• [Exercise description]:
Will you quote precisely the lines that run from the top of the material below to the line containing "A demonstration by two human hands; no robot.", both ends included?

· · ·

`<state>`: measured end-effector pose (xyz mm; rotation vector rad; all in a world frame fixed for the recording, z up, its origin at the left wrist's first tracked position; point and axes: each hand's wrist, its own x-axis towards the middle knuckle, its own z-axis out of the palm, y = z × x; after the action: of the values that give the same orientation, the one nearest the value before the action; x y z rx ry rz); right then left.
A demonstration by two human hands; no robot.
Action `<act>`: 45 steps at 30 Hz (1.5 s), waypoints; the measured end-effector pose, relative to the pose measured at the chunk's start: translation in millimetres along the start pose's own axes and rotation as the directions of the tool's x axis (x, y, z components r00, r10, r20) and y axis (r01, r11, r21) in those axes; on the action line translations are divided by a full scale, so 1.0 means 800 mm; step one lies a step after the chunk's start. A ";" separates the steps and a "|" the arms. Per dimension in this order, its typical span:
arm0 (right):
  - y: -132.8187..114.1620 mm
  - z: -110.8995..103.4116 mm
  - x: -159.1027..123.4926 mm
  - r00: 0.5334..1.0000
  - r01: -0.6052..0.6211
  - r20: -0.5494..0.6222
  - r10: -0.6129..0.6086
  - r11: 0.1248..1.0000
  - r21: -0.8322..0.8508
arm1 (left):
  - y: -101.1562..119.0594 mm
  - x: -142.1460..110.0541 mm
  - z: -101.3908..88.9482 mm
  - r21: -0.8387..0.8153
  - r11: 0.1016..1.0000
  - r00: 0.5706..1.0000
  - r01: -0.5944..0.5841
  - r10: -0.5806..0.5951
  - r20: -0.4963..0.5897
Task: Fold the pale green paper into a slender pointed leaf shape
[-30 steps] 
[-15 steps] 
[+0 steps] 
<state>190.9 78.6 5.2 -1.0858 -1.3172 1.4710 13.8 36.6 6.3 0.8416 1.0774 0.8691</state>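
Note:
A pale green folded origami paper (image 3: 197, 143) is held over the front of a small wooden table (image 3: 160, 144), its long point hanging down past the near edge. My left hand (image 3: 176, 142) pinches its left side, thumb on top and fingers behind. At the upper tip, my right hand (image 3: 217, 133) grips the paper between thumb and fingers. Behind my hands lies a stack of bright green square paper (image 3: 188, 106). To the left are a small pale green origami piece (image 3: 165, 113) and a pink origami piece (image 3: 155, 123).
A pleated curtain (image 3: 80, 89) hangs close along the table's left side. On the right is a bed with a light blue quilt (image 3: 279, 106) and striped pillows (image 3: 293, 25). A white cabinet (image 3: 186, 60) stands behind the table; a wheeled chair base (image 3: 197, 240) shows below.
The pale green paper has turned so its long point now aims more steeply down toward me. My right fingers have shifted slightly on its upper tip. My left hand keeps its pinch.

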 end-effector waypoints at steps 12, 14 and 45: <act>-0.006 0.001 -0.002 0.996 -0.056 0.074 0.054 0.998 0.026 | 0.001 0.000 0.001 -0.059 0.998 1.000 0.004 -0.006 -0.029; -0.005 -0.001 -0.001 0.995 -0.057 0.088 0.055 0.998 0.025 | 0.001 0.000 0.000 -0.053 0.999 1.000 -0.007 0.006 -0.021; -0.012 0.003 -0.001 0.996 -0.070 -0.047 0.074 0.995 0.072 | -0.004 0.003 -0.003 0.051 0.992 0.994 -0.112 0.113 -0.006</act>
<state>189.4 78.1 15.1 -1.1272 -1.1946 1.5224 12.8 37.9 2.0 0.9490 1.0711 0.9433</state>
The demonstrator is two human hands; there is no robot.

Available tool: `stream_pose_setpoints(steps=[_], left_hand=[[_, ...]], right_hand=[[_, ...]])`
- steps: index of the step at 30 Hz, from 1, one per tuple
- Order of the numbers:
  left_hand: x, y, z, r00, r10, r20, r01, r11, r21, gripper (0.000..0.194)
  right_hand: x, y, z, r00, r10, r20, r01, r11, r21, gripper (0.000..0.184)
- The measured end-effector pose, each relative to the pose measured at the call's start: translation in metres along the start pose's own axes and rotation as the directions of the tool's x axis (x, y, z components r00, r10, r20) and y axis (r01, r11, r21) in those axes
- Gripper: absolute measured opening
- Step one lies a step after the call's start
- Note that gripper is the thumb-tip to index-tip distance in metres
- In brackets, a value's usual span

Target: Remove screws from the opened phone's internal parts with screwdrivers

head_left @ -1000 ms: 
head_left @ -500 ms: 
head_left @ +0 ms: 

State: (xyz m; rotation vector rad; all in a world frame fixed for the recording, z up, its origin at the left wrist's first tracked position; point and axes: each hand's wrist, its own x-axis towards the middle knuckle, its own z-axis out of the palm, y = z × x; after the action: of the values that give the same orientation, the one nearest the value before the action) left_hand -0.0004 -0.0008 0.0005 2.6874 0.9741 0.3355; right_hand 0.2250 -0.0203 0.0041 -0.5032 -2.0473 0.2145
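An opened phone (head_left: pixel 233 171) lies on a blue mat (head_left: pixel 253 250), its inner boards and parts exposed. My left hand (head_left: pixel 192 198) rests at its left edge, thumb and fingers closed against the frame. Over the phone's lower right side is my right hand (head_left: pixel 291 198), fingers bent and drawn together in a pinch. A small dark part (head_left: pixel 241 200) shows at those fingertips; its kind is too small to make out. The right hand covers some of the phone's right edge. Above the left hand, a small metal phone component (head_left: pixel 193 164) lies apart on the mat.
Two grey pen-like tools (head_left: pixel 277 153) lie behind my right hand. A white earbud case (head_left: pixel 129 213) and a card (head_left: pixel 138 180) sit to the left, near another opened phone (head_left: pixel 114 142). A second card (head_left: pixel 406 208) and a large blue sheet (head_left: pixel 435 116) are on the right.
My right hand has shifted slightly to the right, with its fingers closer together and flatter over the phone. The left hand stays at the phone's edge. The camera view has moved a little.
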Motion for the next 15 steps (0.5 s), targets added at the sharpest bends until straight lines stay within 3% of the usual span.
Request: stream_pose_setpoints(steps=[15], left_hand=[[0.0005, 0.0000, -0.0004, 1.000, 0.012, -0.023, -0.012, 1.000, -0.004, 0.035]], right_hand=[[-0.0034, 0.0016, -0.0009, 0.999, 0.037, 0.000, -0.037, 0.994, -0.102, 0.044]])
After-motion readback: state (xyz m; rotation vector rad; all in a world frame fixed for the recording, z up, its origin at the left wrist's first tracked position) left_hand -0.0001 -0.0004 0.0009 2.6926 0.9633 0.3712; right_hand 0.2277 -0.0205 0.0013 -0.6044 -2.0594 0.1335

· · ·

• [Exercise result]:
`<state>`: measured end-effector pose (xyz mm; rotation vector rad; all in a world frame fixed for the recording, z up, its origin at the left wrist's first tracked position; point and axes: each hand's wrist, its own x-axis towards the middle knuckle, its own z-axis out of the palm, y = z × x; after the action: of the values that give the same orientation, the one nearest the value before the action; x y z rx ry rz); right then left.
A demonstration by two human hands; no robot.

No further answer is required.